Task requirements:
The response must contain every line from the records below that has "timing".

Records excerpted from a collection:
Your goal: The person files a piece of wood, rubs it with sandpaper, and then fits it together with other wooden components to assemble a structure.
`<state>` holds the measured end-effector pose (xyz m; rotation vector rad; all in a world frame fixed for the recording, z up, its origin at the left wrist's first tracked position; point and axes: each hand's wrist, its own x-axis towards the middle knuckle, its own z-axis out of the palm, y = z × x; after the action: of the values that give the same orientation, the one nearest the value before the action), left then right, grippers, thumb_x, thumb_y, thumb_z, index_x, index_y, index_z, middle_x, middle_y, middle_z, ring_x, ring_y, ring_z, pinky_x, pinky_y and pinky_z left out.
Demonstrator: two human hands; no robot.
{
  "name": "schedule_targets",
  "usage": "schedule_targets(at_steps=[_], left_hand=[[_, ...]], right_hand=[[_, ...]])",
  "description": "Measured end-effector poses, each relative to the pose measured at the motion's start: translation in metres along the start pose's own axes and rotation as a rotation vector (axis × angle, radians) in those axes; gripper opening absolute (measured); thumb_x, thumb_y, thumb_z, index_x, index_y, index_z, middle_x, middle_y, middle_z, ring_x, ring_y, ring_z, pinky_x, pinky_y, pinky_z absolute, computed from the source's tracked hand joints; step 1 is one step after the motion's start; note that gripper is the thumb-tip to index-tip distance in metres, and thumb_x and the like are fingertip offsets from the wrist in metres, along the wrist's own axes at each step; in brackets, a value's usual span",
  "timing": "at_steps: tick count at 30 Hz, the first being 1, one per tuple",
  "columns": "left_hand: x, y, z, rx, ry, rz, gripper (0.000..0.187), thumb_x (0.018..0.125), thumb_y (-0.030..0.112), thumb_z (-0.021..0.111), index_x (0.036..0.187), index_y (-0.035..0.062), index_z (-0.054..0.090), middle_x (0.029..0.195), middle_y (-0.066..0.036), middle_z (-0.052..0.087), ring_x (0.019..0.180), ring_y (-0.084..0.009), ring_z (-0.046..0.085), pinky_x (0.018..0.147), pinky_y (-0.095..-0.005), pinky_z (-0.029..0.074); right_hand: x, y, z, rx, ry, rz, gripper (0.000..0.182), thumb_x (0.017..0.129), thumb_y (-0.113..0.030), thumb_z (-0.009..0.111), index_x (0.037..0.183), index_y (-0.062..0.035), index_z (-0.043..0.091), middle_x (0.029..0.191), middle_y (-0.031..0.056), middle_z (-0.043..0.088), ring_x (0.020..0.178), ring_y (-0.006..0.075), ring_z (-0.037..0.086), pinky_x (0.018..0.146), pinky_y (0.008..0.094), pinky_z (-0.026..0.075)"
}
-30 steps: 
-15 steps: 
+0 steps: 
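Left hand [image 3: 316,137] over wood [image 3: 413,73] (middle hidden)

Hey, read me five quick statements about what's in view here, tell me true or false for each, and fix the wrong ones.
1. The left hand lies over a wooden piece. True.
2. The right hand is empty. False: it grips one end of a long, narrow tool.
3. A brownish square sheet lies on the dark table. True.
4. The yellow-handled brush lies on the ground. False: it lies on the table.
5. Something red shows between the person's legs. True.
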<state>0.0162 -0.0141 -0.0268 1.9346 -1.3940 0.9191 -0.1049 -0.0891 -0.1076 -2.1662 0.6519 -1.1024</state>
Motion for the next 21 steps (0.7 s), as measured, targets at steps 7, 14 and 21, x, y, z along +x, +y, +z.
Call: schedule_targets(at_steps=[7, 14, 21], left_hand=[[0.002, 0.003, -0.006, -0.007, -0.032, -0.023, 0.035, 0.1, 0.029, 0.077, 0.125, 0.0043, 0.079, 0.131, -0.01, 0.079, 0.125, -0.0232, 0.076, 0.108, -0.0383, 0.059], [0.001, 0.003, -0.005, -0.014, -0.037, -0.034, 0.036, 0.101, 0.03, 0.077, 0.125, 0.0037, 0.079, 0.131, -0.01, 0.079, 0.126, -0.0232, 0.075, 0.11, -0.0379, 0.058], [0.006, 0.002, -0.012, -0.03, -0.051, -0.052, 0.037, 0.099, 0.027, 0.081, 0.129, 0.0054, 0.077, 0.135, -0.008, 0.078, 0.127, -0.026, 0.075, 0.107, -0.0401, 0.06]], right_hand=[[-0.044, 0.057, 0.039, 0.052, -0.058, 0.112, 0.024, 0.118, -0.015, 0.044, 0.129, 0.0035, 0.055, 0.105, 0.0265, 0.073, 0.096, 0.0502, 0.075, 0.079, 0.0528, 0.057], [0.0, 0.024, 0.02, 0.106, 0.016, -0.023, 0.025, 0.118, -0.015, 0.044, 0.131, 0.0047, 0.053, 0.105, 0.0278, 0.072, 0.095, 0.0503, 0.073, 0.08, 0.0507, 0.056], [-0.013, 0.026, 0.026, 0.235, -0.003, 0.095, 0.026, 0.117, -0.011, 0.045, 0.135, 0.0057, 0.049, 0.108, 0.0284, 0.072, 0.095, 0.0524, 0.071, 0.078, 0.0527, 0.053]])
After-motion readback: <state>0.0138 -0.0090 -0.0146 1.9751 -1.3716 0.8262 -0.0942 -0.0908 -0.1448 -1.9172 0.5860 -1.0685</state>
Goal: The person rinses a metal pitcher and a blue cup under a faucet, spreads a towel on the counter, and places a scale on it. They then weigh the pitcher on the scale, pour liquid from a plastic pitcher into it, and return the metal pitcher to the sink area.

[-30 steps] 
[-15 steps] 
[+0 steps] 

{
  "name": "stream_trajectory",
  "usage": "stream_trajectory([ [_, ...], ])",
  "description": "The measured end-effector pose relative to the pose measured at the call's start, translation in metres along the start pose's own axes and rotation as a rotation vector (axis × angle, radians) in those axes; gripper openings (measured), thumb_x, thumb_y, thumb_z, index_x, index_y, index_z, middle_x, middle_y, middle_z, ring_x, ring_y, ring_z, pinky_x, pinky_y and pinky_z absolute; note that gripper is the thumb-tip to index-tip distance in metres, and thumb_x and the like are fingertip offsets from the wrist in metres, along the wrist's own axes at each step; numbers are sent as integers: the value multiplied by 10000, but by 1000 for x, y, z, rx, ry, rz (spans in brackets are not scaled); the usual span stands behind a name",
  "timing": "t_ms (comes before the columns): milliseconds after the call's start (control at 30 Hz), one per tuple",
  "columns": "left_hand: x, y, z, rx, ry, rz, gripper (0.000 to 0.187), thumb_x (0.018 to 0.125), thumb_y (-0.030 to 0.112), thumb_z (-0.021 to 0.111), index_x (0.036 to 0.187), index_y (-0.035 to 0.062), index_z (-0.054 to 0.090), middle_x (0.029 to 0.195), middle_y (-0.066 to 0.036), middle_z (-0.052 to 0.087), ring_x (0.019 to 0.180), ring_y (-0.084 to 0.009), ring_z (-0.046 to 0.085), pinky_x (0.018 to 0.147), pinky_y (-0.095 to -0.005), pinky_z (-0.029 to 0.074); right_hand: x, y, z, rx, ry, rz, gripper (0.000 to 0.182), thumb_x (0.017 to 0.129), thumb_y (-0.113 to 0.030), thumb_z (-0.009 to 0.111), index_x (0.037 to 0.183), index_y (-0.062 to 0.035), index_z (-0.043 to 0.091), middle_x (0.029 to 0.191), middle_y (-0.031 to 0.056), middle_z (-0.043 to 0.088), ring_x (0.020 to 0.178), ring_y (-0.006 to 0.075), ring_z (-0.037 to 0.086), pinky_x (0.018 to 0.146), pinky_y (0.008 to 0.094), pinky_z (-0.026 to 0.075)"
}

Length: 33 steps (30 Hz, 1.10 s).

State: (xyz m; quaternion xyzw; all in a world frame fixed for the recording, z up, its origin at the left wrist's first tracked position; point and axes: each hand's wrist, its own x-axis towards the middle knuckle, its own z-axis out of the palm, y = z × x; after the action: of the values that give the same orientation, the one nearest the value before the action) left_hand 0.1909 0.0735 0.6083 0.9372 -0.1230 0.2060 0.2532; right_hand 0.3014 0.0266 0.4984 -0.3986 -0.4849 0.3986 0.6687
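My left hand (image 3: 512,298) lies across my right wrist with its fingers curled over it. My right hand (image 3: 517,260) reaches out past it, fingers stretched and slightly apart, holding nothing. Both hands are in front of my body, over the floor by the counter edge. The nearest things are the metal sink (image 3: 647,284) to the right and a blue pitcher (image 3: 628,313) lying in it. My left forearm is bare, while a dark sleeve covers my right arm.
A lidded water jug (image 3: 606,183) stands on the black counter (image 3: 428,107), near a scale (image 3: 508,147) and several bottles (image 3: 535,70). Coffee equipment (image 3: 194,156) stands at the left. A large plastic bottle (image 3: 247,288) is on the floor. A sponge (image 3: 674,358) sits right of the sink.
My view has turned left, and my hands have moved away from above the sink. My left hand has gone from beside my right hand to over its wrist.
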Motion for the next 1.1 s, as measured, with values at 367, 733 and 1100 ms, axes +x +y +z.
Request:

Written answer:
  "timing": "at_steps: tick count at 30 Hz, the first being 1, one per tuple",
  "timing": "t_ms (comes before the columns): milliseconds after the call's start (control at 30 Hz), one per tuple",

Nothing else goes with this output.